[00:08:29] <donski> Hi, is it possible to have nested groupings as part of the mongo aggregation pipeline? I'm stuck on an issue where I want to have a nested grouping as the final output. I've detailed it here: http://pastie.org/8652193 if anyone could take a look and advise me
[01:31:29] <george2> can I force mongodb to use a sequential _id starting from 1?
[03:05:38] <SaintMoriarty> I am currently writing a test app to get used to NoSQL and mongo. I am using the MEAN stack and wanted to see what is the best way to take a update post in nodes and apply it to the model?
[03:15:03] <kveroneau> Hello everyone. I have a scary question about MongoDB. Although this video on YouTube was uploaded 2 years ago, I really need to know if this is still a fact, or was just FUD.
[03:15:35] <kveroneau> It says something about MongoDB not writing/flushing to disk often enough, making data loss more of a possibility.
[03:15:51] <kveroneau> Video I found is here: https://www.youtube.com/watch?v=URJeuxI7kHo
[03:16:42] <kveroneau> Is this FUD? Please say it is so, I really like MongoDB, but some things said there are sort of... well... scary for a DBA or someone who makes choices on what DB to use in an app.
[03:24:17] <kveroneau> retran, never said I am a DBA. However, I am currently in a position where I need to confirm that MongoDB will work for my client's web application. I am doing some search, and have tested MongoDB with Python and seems all too good to be true.
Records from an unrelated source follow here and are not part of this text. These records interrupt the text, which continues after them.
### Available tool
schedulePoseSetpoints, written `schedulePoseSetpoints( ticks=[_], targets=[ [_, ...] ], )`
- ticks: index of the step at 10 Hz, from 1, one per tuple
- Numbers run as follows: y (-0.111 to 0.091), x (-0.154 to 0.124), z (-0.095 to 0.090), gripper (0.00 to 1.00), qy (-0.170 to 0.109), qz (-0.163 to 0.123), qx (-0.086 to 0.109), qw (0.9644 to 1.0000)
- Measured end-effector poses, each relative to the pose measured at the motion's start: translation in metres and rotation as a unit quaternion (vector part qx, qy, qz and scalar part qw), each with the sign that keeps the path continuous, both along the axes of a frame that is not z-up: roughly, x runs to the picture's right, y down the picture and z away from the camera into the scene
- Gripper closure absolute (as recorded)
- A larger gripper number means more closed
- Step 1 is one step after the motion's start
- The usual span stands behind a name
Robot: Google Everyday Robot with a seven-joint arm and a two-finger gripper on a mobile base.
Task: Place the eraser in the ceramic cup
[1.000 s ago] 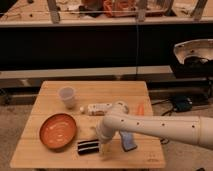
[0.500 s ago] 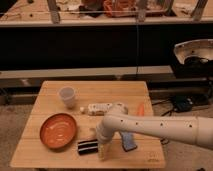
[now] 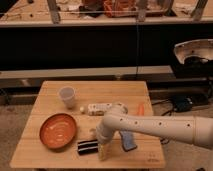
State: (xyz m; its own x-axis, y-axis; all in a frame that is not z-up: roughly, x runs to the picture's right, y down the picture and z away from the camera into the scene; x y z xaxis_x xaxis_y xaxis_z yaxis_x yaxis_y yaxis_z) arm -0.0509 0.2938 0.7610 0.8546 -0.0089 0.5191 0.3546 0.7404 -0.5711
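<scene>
The gripper (image 3: pixel 103 149) is lingering unmoved at one end of the eraser (image 3: pixel 87 147), which is still lying on the desk (image 3: pixel 125 92); I cannot tell its grip.

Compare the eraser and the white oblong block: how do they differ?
The eraser is black with thin white stripes; the white oblong block is pale with small marks. The eraser lies near the table's front edge; the block sits mid-table, nearer the ceramic cup. The gripper is down beside the eraser, well clear of the block. Both lie flat.
</scene>
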Motion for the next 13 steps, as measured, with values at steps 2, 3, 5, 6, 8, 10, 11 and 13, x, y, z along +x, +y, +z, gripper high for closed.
schedulePoseSetpoints(
  ticks=[2,3,5,6,8,10,11,13],
  targets=[
    [0.0006,-0.0001,0.001,0.2,0.0,0.002,-0.003,1.0],
    [0.0013,-0.001,0.0018,0.2,-0.003,0.001,-0.005,1.0],
    [0.0019,-0.0006,0.0026,0.2,-0.003,0.001,-0.008,1.0],
    [0.0023,-0.0004,0.0033,0.2,-0.004,0.002,-0.01,0.9999],
    [0.0022,-0.0009,0.0042,0.2,-0.005,0.004,-0.011,0.9999],
    [0.0023,-0.0021,0.0046,0.2,-0.007,0.004,-0.013,0.9999],
    [0.0027,-0.0018,0.0049,0.2,-0.007,0.004,-0.014,0.9999],
    [0.0031,-0.0011,0.0059,0.2,-0.008,0.005,-0.016,0.9998]
  ],
)
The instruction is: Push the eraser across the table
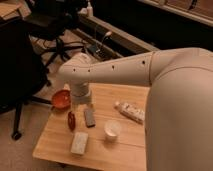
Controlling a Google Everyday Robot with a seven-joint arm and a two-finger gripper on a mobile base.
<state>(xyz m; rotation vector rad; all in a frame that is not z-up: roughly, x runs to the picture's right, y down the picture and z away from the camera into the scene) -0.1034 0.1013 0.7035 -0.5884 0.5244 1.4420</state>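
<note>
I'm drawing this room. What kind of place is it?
Probably an office or lab: a black swivel chair, floor cables and a small wooden table. The robot's pincer hangs over the table near the eraser.

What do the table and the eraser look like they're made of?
The table looks like pale matte wood, with plank grain lines. The eraser is dull dark grey, perhaps rubber; the look leaves it open. The hand hangs just behind the eraser.
</note>
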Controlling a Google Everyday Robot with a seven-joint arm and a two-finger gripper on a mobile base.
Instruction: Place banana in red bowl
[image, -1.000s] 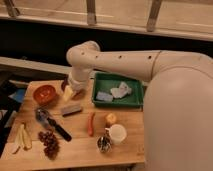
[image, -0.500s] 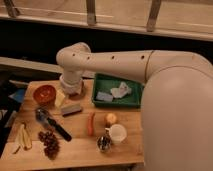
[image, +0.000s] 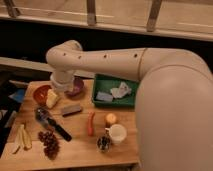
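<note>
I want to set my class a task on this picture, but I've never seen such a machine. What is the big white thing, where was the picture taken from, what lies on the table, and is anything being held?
The big white shape is a robot's single arm, reaching in from the right. Its gripper, a two-fingered claw, hangs open just right of the red bowl and holds nothing. There is only one picture, looking down on the wooden table. Where the camera is mounted is not known. The banana lies near the table's front left corner. Also on the table are a purple bowl, a green tray, grapes, a white cup and a round orange fruit.
</note>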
[03:24:57] <retran> if you want to make a real question, i suggest making a real question
[03:25:18] <retran> with things like "how often/under what circumstances does mongod flush"
[03:25:36] <retran> that's how computer scientists conduct research
[03:26:19] <retran> and then, like any good scientist, compare it to something else
[03:26:26] <kveroneau> Can the flushing be manually forced via the API?
[03:26:39] <retran> kveron, have you ever used a database before?
[03:27:42] <kveroneau> retran, yes I have used MySQL for quite awhile. I use transactions to make sure my changes are atomic.
[03:27:52] <retran> are you aware, for example, that "flush tables" in mysql doesn't actually literally gaurantee the data is written once the command is done
[03:28:31] <retran> in mysql using innodb have tons of data that is not yet flushed to disk at any given time
[03:28:44] <retran> and "flush tables" is no remedy
[03:28:51] <retran> the only remedy is mysql shutdown
[03:29:16] <retran> it has 0 things to do with the server, and everything to do with the nature of transactional processing
[03:29:27] <retran> 0 things to do with the quality of the server, i mean
[03:30:07] <retran> if you want to see heartbreaking data loss, talk to people who've done important things with Mysql
[03:32:59] <kveroneau> Hmm, this has been most of the debate about SQL vs NoSQL, each party states that their DB has data integrity and the other doesn't.
[03:34:07] <kveroneau> In the #django channel, they mentioned "risking your data integrity", whereas in this channel, you say there is data integrity.
[03:34:57] <retran> i think you're more intested in personal drama
[03:38:04] <kveroneau> I already talked to Eliza recently about my personal drama, so I don't think that's it.
[03:39:57] <cheeser> there are no known data loss issues last i heard a few weeks back
[03:41:54] <kveroneau> cheeser, thank you. That's what I wanted to hear. I am sure there are lots of developers and use in production to report solid statistics.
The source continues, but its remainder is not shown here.